2022-03-03T04:07:21.951Z


The Teatro Real offers a concert version of the piece by Léo Delibes, an operatic rarity with an insurmountable plot, but with high-quality musical moments


Xabier Anduaga (Gérald) and Sabine Devieilhe (Lakmé) in their duet from the first act of the opera by Léo Delibes.Javier del Real

What to do with impossible operas?

Normally nothing, because history has already taken care - not without committing injustices - of sifting them, putting them away in one of those trunks that collected dust in the attics or, more modernly, in cardboard boxes deposited in those collective storage rooms that proliferate in unemployed low.

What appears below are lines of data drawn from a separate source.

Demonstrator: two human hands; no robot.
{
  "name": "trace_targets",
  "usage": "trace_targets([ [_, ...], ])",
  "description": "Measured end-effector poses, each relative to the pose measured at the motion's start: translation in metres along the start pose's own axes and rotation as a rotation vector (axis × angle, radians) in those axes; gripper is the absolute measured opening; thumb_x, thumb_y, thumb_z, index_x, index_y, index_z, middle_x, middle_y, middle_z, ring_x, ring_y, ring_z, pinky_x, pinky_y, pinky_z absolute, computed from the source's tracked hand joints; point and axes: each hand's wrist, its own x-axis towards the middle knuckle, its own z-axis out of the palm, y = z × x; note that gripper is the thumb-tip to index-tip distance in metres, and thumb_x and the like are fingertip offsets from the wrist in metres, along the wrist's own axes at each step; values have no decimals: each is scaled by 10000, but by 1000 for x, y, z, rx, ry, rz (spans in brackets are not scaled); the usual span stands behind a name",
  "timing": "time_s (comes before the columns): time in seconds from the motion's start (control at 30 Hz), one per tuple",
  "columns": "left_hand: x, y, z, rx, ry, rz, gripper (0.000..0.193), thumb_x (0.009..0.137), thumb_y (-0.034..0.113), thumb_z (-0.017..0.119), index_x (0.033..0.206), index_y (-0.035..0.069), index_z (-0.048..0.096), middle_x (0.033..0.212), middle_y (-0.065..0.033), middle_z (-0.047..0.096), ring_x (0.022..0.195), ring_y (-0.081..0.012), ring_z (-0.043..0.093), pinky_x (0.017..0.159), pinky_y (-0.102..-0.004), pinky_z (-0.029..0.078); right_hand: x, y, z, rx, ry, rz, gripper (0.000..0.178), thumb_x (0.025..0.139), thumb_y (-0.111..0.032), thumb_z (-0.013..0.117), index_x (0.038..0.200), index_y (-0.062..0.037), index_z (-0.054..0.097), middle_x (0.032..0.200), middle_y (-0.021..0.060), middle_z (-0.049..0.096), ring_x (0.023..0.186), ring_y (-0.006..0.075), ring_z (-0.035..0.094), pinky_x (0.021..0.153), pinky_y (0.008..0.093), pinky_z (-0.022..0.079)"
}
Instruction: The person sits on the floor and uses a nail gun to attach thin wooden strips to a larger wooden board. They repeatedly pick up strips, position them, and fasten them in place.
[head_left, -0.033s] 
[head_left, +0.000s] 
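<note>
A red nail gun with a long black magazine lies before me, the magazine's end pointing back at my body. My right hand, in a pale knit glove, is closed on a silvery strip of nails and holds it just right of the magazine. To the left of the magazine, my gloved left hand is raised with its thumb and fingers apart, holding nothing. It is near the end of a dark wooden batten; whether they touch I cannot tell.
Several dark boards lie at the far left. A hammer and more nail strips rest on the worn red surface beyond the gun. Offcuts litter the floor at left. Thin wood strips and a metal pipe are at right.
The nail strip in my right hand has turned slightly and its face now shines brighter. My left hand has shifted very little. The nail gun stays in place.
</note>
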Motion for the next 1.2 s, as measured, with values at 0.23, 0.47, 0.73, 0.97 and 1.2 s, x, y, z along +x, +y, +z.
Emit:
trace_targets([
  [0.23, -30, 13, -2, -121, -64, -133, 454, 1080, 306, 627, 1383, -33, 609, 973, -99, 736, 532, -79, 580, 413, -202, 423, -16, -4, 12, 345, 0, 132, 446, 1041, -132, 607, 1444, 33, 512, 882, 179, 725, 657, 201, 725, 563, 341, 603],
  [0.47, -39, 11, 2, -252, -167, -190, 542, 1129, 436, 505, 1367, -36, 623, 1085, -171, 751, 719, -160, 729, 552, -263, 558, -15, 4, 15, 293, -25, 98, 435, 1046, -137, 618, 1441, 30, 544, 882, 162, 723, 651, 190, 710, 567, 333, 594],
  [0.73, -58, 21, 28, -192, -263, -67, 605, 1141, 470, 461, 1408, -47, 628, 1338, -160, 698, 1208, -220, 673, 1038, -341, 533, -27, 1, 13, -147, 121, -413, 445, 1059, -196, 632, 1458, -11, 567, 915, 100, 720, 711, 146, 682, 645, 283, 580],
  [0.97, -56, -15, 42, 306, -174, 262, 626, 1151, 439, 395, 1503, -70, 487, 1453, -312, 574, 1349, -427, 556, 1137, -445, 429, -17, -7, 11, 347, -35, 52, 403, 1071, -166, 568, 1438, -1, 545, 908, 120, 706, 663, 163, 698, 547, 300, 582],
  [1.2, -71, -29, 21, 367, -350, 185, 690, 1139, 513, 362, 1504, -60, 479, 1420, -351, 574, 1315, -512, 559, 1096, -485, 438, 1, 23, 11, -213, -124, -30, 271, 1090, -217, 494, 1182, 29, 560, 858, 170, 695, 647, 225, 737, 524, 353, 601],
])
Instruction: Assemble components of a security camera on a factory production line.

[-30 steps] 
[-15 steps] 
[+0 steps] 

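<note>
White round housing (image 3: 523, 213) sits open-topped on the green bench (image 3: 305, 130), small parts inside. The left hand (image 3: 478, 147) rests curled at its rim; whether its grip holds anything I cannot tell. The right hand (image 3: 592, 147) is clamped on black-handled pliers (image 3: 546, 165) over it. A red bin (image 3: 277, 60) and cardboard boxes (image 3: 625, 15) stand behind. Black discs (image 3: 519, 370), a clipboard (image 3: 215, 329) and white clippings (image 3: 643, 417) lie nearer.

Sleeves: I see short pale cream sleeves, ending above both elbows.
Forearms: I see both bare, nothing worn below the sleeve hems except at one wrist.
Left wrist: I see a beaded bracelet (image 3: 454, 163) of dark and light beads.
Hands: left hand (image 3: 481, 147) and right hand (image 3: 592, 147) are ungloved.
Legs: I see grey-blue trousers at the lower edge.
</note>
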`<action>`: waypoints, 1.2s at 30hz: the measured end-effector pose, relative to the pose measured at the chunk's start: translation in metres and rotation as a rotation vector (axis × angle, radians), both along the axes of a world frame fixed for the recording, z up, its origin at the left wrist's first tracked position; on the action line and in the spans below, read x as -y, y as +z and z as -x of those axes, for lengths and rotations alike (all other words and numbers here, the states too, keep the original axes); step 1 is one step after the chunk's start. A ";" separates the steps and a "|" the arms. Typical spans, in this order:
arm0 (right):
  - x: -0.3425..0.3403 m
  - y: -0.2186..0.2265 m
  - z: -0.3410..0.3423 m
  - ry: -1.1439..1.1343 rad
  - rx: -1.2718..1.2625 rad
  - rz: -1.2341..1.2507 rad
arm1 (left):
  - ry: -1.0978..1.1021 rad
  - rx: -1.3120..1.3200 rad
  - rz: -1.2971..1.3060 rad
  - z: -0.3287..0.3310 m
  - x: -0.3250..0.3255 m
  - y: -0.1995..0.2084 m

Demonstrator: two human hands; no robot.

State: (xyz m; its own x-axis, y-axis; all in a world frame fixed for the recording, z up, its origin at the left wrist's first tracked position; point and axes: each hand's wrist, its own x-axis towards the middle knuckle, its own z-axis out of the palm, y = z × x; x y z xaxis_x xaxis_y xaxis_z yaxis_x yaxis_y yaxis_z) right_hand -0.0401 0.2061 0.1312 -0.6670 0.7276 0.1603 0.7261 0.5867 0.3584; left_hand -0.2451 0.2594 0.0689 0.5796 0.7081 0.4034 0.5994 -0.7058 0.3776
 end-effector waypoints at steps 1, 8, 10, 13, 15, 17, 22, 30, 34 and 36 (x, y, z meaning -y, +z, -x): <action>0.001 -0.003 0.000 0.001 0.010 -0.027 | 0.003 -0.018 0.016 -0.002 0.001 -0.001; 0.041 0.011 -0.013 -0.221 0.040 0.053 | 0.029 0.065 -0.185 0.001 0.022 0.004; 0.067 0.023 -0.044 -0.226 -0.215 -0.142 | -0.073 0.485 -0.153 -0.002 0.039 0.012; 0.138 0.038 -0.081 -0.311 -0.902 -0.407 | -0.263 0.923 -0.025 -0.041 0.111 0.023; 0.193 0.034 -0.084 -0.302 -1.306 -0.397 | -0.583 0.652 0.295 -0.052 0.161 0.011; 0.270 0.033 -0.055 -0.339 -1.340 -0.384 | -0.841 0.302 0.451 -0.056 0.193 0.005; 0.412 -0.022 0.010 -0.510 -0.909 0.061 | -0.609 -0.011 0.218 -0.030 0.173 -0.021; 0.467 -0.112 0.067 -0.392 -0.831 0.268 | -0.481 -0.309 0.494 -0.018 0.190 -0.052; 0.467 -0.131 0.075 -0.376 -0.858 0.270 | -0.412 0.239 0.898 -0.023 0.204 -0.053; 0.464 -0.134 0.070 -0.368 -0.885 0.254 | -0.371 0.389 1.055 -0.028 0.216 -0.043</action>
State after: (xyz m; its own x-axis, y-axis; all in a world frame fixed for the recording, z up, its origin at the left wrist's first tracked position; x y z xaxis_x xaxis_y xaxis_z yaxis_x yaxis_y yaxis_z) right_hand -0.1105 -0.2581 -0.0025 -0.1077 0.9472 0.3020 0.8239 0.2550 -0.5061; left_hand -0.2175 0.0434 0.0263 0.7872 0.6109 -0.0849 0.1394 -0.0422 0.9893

The impossibility of some operas does not necessarily have to do, however, with the quality of the music they treasure, but with the poverty or ineptitude of their arguments, children of the conventions of the moment, but indigestible once the fashion of the day has ended. .

As Edward Said so well studied —and denounced— from the angle that is usually least visible, the 19th century, for example, he felt an irrepressible passion for imposed, living-room Orientalism, not only in music, but also in the plastic arts. .

Lakme

Music by Leo Delibes.

Sabine Devieilhe, Xabier Anduaga, Stéphane Degout, David Menéndez and Héloïse Mas, among others.

Choir and Orchestra Headlines of the Royal Theater.

Musical direction: Leo Hussain.

Royal Theater, March 1.

Until March 3.

Léo Delibes is better known for ballets that have never ceased to be performed (

Coppélia, Sylvia

) than for operas that have long since ceased to be part of the regular diet of theaters.

The India of

Lakmé

(seasoned with a touch of British colonialism with a Victorian imprint) is as contrived and unbelievable as that

of Bizet

's Pearl Fishers or Massenet

's Le roi de Lahore , in the same way that

Serse

's Persia was hard to believe before.

of Handel, the Egypt of

Aida

, or that later screeched, in the last throes of operatic orientalism, the Pekingese machinations of

Turandot

or the Japanese setting of

Madama Butterfly,

both by Puccini, late heir to nineteenth-century phylloexoticism.

Undoubtedly, the most efficient and least expensive way of not completely turning our backs, not just on masterpieces like the ones just mentioned, but on notable scores, with great specific achievements, is without a doubt to offer them in concert version, which is what has decided to do (in a double session) the Teatro Real.

We are deprived of the scene, yes, but in cases like

Lakmé

, lavish in melodic, orchestral, harmonic and even rhythmic discoveries, like the formidable approach of “

Ah!

c'est l'amour endormi

” which Gérald sings at the end of the second act),

it constitutes a hindrance, if not an insurmountable obstacle.

Even Damián Szifron, who wasted talent and audacity in

Wild Tales,

crashed into the impassable wall of Saint-Saëns's

Samson and Delilah

with a bland staging at the Berlin Staatsoper in which his ingenuity was completely unrecognizable.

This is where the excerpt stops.